··· Information shown

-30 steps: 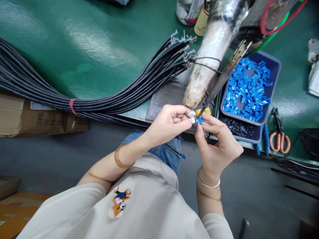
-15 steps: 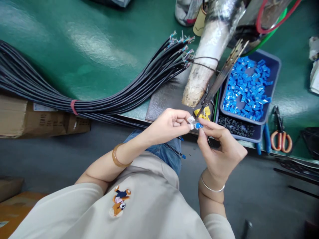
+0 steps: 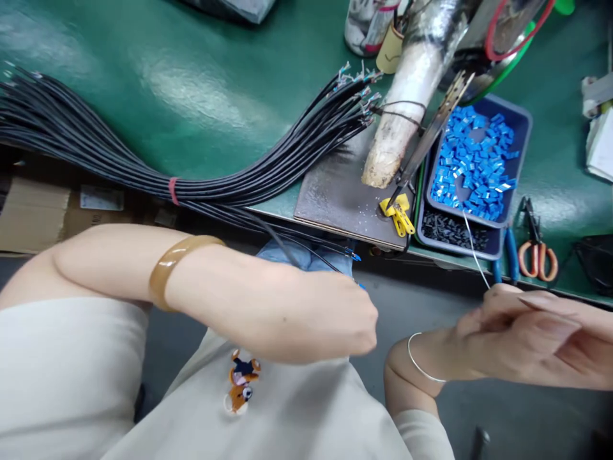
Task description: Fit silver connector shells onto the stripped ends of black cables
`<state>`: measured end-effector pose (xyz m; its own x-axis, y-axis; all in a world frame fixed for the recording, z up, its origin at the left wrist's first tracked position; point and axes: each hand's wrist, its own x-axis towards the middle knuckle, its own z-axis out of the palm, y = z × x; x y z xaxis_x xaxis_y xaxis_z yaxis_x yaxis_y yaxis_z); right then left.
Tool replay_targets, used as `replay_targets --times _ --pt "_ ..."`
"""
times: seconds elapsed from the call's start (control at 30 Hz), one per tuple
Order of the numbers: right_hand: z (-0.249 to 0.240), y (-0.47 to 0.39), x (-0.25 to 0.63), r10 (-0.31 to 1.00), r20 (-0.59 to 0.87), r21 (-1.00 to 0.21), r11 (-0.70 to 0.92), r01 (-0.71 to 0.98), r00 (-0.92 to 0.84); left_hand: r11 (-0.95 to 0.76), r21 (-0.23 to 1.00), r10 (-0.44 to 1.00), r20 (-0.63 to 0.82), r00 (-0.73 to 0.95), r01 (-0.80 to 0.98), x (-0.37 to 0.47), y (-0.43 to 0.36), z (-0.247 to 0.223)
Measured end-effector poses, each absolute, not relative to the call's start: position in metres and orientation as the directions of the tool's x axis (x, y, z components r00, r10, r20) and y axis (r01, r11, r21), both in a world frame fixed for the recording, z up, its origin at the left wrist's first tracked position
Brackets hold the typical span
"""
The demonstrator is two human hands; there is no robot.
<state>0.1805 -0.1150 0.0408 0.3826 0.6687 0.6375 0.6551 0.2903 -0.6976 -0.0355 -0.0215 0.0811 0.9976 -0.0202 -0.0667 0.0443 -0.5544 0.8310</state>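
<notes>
My left hand (image 3: pixel 330 316) is raised close to the camera, back upward, its fingers curled out of sight beneath it. A black cable (image 3: pixel 282 246) passes behind it, and blue-ended cables (image 3: pixel 353 255) hang just beyond, at the bench edge. My right hand (image 3: pixel 498 345) is far to the right, fingers bent and partly cut off by the frame. From its knuckles a thin white strand (image 3: pixel 474 249) runs up across a tray; whether the fingers grip the strand is unclear. Yellow clips (image 3: pixel 400 214) lie on a dark board (image 3: pixel 345 198) beyond both hands.
A black cable bundle (image 3: pixel 230 188) with bared ends lies along the green bench (image 3: pixel 215 51). Blue pieces (image 3: pixel 474 163) fill the upper tray (image 3: pixel 524 140), black ones (image 3: pixel 443 230) the lower. Orange-handled cutters (image 3: pixel 539 259) lie to the right. A wrapped white tube (image 3: pixel 397 115) overhangs the board.
Both hands have come apart from the blue and white pieces they held together. My left hand has moved nearer the camera and turned over; my right hand has swung out to the right.
</notes>
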Motion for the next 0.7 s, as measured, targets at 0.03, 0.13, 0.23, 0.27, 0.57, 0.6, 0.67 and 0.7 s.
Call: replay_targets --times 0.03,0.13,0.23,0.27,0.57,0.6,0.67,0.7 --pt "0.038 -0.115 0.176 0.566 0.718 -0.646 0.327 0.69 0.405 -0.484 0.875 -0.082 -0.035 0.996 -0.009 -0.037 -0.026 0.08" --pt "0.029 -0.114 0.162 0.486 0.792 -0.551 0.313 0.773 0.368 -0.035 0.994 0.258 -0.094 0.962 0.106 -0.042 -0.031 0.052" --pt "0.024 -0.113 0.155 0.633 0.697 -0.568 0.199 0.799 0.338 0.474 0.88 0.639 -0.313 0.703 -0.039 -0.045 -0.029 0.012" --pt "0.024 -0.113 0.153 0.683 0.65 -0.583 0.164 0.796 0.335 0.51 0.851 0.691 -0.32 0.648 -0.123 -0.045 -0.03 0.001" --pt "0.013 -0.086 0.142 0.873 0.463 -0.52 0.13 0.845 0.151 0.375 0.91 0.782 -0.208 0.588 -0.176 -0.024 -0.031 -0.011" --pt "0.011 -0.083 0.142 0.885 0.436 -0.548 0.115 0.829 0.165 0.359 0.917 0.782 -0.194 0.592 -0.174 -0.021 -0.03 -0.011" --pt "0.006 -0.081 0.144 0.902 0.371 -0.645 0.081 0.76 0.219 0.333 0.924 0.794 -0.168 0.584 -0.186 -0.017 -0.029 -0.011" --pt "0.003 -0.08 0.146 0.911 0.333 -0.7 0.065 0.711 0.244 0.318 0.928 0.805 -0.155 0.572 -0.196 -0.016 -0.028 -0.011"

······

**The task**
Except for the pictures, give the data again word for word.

**Reply to the task**
-30 steps: 
-15 steps: 
+0 steps: 
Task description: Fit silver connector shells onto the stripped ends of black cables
`<state>`: measured end-effector pose (xyz m; its own x-axis, y-axis; all in a world frame fixed for the recording, z up, its origin at the left wrist's first tracked position; point and axes: each hand's wrist, its own x-axis towards the middle knuckle, its own z-axis out of the palm, y = z × x; x y z xaxis_x xaxis_y xaxis_z yaxis_x yaxis_y yaxis_z); right then left.
Tool replay_targets, used as `replay_targets --times _ --pt "_ ..."`
"""
times: seconds elapsed from the call's start (control at 30 Hz), one per tuple
Order of the numbers: right_hand: z (-0.249 to 0.240), y (-0.47 to 0.39), x (-0.25 to 0.63), r10 (-0.31 to 1.00), r20 (-0.59 to 0.87), r21 (-1.00 to 0.21), r11 (-0.70 to 0.92), r01 (-0.71 to 0.98), r00 (-0.92 to 0.84); left_hand: r11 (-0.95 to 0.76), r21 (-0.23 to 1.00), r10 (-0.44 to 1.00), r20 (-0.63 to 0.82), r00 (-0.73 to 0.95), r01 (-0.80 to 0.98), x (-0.37 to 0.47), y (-0.43 to 0.36), z (-0.247 to 0.223)
Measured end-effector poses, each absolute, not relative to the call's start: position in metres and orientation as the directions of the tool's x axis (x, y, z components r00, r10, r20) and y axis (r01, r11, r21), both in a world frame fixed for the recording, z up, its origin at the left wrist's first tracked position
Brackets hold the typical span
"""
The demonstrator is two human hands; there is no robot.
<state>0.1805 -0.1150 0.0408 0.3826 0.6687 0.6375 0.6551 0.2903 -0.6976 -0.0355 -0.0215 0.0811 0.9976 -0.0202 -0.0667 0.0443 -0.5544 0.8310</state>
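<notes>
My left hand (image 3: pixel 330 316) is raised close to the camera, back upward, its fingers curled out of sight beneath it. A black cable (image 3: pixel 282 246) passes behind it, and blue-ended cables (image 3: pixel 353 255) hang just beyond, at the bench edge. My right hand (image 3: pixel 498 345) is far to the right, fingers bent and partly cut off by the frame. From its knuckles a thin white strand (image 3: pixel 474 249) runs up across a tray; whether the fingers grip the strand is unclear. Yellow clips (image 3: pixel 400 214) lie on a dark board (image 3: pixel 345 198) beyond both hands.
A black cable bundle (image 3: pixel 230 188) with bared ends lies along the green bench (image 3: pixel 215 51). Blue pieces (image 3: pixel 474 163) fill the upper tray (image 3: pixel 524 140), black ones (image 3: pixel 443 230) the lower. Orange-handled cutters (image 3: pixel 539 259) lie to the right. A wrapped white tube (image 3: pixel 397 115) overhangs the board.
Both hands have come apart from the blue and white pieces they held together. My left hand has moved nearer the camera and turned over; my right hand has swung out to the right.
</notes>
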Motion for the next 0.7 s, as measured, targets at 0.03, 0.13, 0.23, 0.27, 0.57, 0.6, 0.67 and 0.7 s.
Call: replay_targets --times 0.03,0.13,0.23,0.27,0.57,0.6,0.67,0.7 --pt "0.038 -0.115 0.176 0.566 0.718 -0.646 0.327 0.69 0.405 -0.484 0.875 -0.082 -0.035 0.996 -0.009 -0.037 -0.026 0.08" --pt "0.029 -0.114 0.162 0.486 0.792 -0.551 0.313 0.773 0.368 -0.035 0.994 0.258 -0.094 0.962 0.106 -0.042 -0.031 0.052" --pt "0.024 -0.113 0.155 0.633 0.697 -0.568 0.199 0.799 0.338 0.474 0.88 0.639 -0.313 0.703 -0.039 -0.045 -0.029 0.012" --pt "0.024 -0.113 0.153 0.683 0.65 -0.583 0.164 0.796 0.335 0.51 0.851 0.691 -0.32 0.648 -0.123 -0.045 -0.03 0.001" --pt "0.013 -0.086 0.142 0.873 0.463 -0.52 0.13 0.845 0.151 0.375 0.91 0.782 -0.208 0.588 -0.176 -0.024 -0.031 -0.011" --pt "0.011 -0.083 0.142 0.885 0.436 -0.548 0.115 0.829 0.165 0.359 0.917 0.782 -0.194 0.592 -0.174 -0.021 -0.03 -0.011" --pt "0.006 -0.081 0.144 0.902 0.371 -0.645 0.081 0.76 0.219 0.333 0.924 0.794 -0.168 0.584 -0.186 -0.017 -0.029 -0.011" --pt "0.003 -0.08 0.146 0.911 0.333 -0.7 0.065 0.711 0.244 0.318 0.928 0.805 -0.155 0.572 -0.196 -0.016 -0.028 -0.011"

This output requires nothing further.